IBM has decided to raise the price of most of its storage products in many of the countries in which it has a presence. As confirmed by the company itself, the price increase will be effective as early as 2023, starting next January 1.

It is likely that the company’s customers in the United States will not be affected by the increases, while those in countries such as Canada and Japan, as well as a large part of those in Continental Europe, North Africa and the Caribbean region will suffer price increases. . Among the affected countries is Spain, as well as Austria, Belgium, the Czech Republic, Finland, France, Germany, Grecis, Iceland, Ireland, Italy, the Netherlands, Norway, Poland, Portugal, Sweden and the United Kingdom. That is, practically all of Europe.

IBM clients in affected countries will face a 5-10% price hike for storage services across various products. These include enterprise servers such as the FlashSystem 5000 and FlashSystem 7000 systems. Also in IBM Elastic Storage System, IBM SAN Volume Controller and IBM Cloud Object Storage (COS) services.
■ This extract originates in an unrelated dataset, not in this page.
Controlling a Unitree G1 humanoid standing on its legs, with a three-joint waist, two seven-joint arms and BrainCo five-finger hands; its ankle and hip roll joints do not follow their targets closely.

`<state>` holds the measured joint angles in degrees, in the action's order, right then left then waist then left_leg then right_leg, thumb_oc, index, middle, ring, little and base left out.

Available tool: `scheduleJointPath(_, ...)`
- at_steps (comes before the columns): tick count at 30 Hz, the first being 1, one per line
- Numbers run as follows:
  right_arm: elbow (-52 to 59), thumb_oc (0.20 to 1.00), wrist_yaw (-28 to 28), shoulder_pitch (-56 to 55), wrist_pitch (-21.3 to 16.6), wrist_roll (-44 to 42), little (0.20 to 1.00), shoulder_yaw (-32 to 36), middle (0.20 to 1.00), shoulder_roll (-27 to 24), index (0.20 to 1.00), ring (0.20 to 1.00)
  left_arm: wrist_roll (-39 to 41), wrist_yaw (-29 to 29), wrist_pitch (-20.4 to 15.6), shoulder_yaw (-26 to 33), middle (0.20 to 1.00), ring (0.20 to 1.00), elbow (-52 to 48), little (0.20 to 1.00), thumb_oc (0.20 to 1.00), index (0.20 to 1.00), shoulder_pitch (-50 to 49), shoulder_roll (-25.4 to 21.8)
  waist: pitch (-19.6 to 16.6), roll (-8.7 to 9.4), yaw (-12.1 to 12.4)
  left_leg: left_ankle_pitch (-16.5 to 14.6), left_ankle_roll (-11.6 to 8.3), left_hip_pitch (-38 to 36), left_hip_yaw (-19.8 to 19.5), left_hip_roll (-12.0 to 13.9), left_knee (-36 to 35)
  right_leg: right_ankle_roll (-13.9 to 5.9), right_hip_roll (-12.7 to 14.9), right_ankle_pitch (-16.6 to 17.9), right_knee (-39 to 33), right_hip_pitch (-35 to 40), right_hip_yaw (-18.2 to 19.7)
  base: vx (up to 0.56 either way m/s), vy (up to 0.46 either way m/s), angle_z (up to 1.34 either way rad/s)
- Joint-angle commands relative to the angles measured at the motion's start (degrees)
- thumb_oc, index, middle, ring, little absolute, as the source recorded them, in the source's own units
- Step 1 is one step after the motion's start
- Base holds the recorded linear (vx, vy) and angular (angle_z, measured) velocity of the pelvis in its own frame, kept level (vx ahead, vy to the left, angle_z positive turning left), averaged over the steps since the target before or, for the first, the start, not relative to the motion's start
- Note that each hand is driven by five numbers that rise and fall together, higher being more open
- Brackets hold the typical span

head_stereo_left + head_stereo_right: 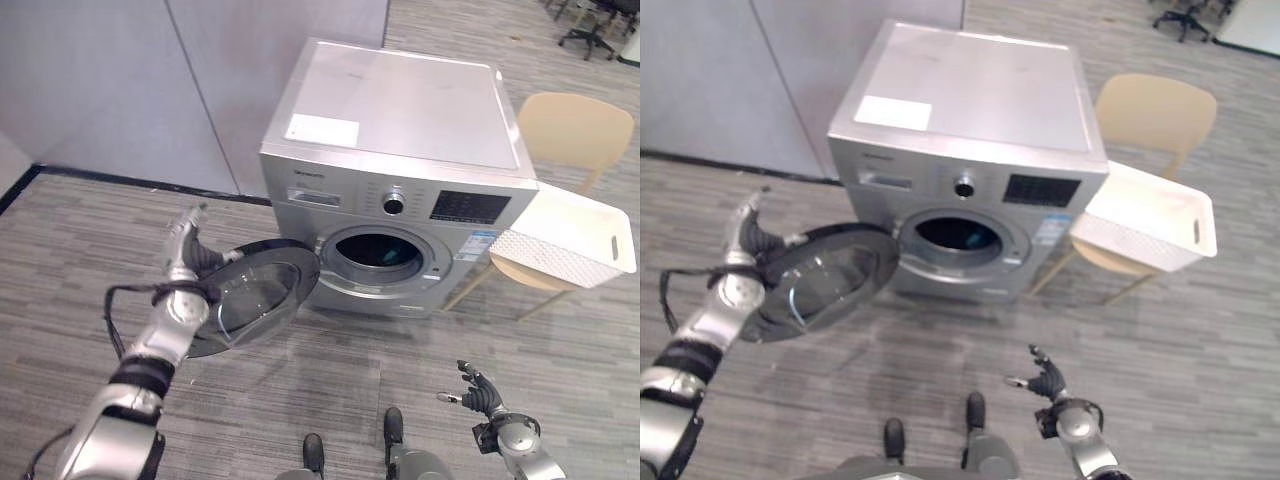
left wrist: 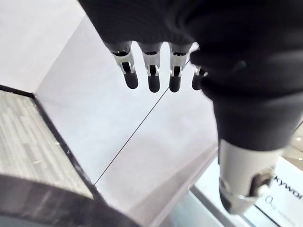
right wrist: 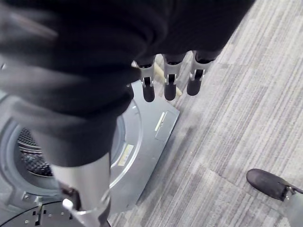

To find out the exact price that they will have to pay starting next month, each customer will have to contact their company service provider.

For now, the company has not specified the reasons it has had for making this decision, but the increases seem to be related to the inflation that is being registered globally during this year 2022, which may be around 8.8% on average for all these years Meanwhile, IBM continues to expand its storage offerings.

Among these storage innovations that have come to light this year is a data storage offer using a magnetic tape technology system (LTO, Linear Tape Open), with which it offers its customers up to 27 Petabytes of capacity in a single rack.

It is intended for hyperscale operators who need to massively add packet data to their storage. IBM has called this service Diamond Back Tape Libraryand has highlighted its advantages in terms of cybersecurity, noting that it uses tape storage to create a physical hole and keep offline data and backup safe from online threats.